Things that limit the performance of hardware acceleration
Suppose that you have an infinitely fast hardware accelerator, one that can compute something of interest in no time at all. What external issues limit the total performance advantage that you can get by putting this hardware accelerator in a system?
I can think of the following limiters:
- main memory speed limits, the latency and
bandwidth limits of system RAM. This limits how fast you can
interact with system memory.
- the speed limits of the underlying hardware that you're talking to,
if you are. For example, hardware RAID cannot go faster (over the
long term) than the speed of the underlying disks, and anything
that talks to a network is limited by the network's latency and
bandwidth constraints.
- the setup and transaction costs for passing commands and data
between you and the CPU. For instance, how many PCI reads and
writes does it take to tell your hardware acceleration to do
something, or to determine its status?
(When thinking about this, it's important to also consider the speed impacts of any necessary memory barriers.)
- some sorts of interrupts, and in general any need for CPU involvement
and decisions in your actions. Having to wait for CPU involvement
is effectively a pipeline stall in your processing, with all of
what you'd expect from that.
(Interrupts are not necessarily a performance limit by themselves, since they may just be notification to the CPU that it can pay attention to you. They generally will incur transaction costs, though.)

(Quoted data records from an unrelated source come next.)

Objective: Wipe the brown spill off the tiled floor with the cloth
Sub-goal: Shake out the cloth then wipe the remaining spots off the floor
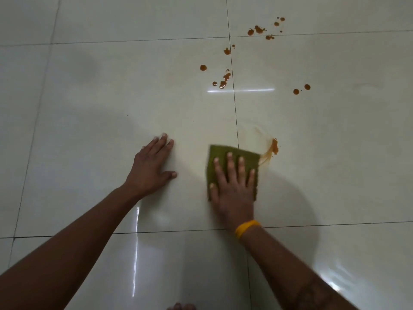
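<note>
A folded green cloth (221, 155) lies flat on the glossy pale tiled floor (111, 97). My right hand (232, 186) presses down on it with straight, spread fingers. A smeared brown streak (269, 151) trails off the cloth's right corner. Several brown drops (224, 79) lie farther away near a grout line, and more brown spots (259, 29) are scattered at the far right. Two separate drops (301, 89) sit to the right. My left hand (152, 166) rests flat on the bare tile, left of the cloth.
Dark grout lines (233, 97) cross the floor. A yellow band (247, 227) circles my right wrist. Toes (181, 306) show at the bottom edge. Bright light glare reflects off the tiles.
</note>
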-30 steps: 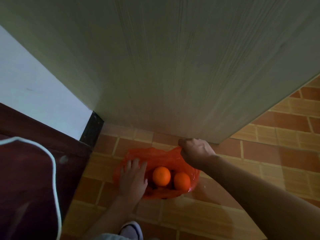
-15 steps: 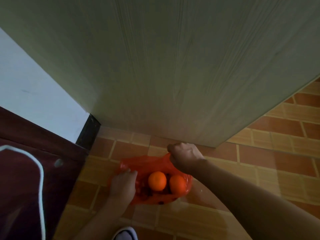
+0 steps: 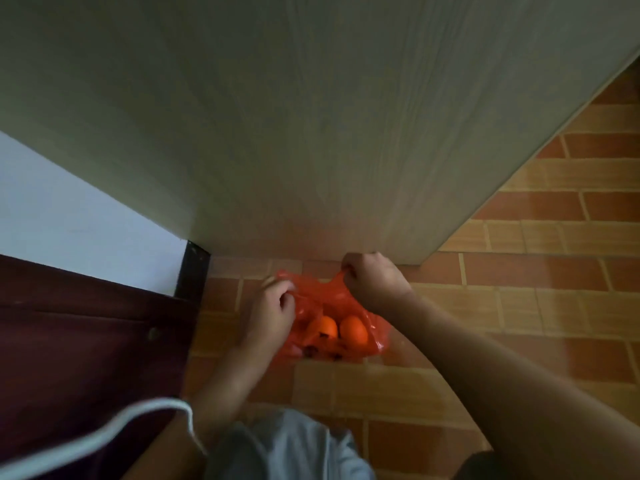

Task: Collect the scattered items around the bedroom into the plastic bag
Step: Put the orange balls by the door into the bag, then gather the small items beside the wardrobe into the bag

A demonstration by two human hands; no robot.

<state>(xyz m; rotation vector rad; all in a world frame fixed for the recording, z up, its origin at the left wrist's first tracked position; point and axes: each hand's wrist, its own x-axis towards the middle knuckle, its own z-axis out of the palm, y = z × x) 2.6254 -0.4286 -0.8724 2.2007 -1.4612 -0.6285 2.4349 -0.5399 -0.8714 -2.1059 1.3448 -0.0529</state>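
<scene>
- Pale wooden panel point(image 3: 311, 116): looming over the far half of the scene, lower edge just beyond the bag; best to lift straight toward the near side so knuckles and plastic avoid scraping it.
- Brick-patterned tile floor point(image 3: 519, 306): bearing the bag's weight for now, by the look of it; better to raise both sides evenly so nothing spills.
- Dark red furniture point(image 3: 69, 341) at left, well apart from the bag; no obstacle to the lift.
- Red plastic bag point(image 3: 375, 336): lying on the floor between the two hands, mouth pulled open and upward, thin film stretched at both grips; likely to tear if yanked, so gentle, steady tension advised.
- Right hand point(image 3: 375, 282): clenched around the bag's far-right handle, touching the plastic, just beside the panel's lower edge.
- Left hand point(image 3: 273, 308): fingers curled, pinching the bag's left rim, partly covering that side.
- Two oranges point(image 3: 352, 330): side by side inside the bag, below and between the hands, touching each other; keeping the mouth gathered above them should stop any roll-out.
- Small dark items near the bag's near edge: too blurred to identify.
</scene>
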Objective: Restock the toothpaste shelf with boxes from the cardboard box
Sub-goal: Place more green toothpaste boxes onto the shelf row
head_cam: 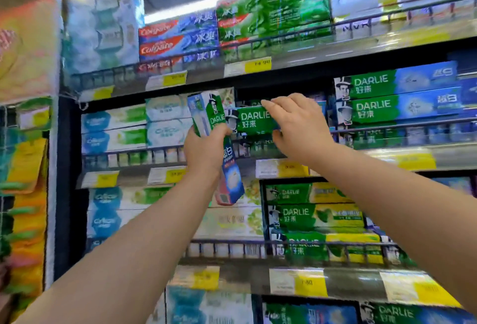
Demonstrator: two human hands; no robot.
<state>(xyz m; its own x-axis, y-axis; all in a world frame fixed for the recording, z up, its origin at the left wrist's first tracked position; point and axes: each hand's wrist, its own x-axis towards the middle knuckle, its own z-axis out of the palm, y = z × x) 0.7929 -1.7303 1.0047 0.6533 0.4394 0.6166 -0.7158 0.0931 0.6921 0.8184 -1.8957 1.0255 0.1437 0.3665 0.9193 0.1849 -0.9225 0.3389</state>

My impression is that a lot of the increasing sophistication of hardware in general has been driven by reducing the transaction costs of operations, starting with DMA and moving upwards from there. There once was a day when the OS poked a bunch of control registers for each operation; these days, the OS writes all of that information to control blocks in memory, then pokes the hardware once to point it at the control blocks.
|
|